### Exercise directions
Write out every line from the listing below where the string "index" is found.

:: Data block ::

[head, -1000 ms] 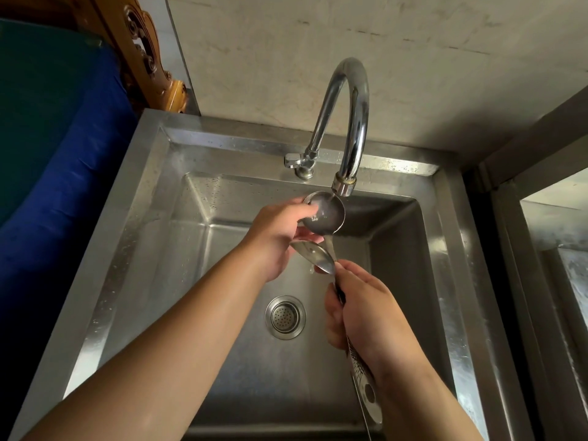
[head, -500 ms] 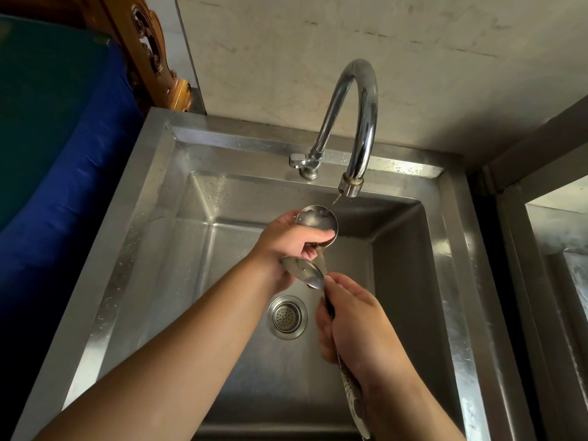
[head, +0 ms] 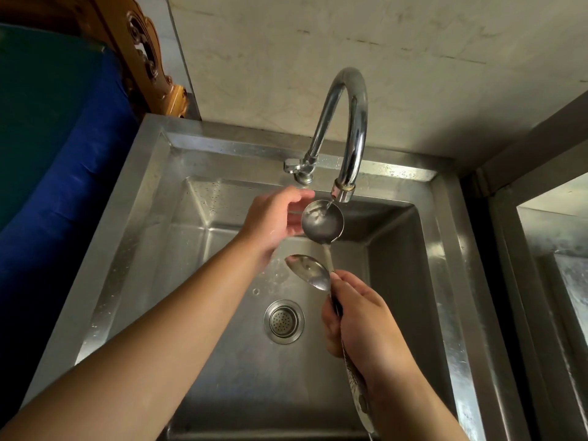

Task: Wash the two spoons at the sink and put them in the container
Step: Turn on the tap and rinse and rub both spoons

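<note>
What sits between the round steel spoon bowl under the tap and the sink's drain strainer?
In the head view, the oval steel spoon bowl hangs between the round steel spoon bowl and the drain strainer, held by the right hand.

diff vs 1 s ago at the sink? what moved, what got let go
The left hand came off the round spoon bowl and now sits open beside it, fingers spread. Water from the faucet now falls straight into that bowl. Unchanged: the right hand grips both handles, the oval spoon sits lower, and the drain strainer is uncovered.
</note>
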A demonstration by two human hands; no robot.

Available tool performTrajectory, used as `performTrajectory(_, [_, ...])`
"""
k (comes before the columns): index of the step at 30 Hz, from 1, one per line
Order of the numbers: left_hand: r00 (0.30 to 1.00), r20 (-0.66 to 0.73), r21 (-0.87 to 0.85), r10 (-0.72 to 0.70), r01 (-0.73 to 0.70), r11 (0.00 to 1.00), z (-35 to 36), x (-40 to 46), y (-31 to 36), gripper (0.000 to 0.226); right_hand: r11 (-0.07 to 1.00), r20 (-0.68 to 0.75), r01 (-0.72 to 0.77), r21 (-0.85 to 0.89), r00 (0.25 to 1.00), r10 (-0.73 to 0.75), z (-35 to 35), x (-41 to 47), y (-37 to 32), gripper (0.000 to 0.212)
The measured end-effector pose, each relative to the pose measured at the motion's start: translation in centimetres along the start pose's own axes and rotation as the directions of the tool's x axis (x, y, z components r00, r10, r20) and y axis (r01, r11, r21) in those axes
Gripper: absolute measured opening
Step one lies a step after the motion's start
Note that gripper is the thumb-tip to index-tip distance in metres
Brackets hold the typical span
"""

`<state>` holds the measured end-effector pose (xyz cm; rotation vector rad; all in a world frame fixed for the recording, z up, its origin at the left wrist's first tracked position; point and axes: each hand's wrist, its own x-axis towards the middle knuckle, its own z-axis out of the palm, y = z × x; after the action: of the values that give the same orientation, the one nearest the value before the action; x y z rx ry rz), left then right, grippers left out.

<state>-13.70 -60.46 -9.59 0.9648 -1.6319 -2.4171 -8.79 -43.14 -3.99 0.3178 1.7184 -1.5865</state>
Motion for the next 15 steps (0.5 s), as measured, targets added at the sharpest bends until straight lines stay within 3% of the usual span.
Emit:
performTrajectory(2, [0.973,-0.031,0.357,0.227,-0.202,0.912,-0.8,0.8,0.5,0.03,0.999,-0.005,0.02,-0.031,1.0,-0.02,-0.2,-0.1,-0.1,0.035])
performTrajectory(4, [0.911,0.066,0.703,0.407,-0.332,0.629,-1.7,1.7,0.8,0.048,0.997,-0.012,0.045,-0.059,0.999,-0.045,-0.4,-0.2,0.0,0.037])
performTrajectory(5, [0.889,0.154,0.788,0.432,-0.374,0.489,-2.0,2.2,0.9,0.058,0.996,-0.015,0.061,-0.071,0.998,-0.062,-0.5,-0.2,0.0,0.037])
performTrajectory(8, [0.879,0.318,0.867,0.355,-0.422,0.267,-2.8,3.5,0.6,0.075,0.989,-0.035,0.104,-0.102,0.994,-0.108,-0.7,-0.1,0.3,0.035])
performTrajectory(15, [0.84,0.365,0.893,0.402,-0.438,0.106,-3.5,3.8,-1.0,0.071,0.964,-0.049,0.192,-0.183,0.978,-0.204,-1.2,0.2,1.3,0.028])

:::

### Answer
k (comes before the columns): index of the step at 30 Hz, from 1, one per line
Note that gripper is the thumb-tip to index-tip distance in metres

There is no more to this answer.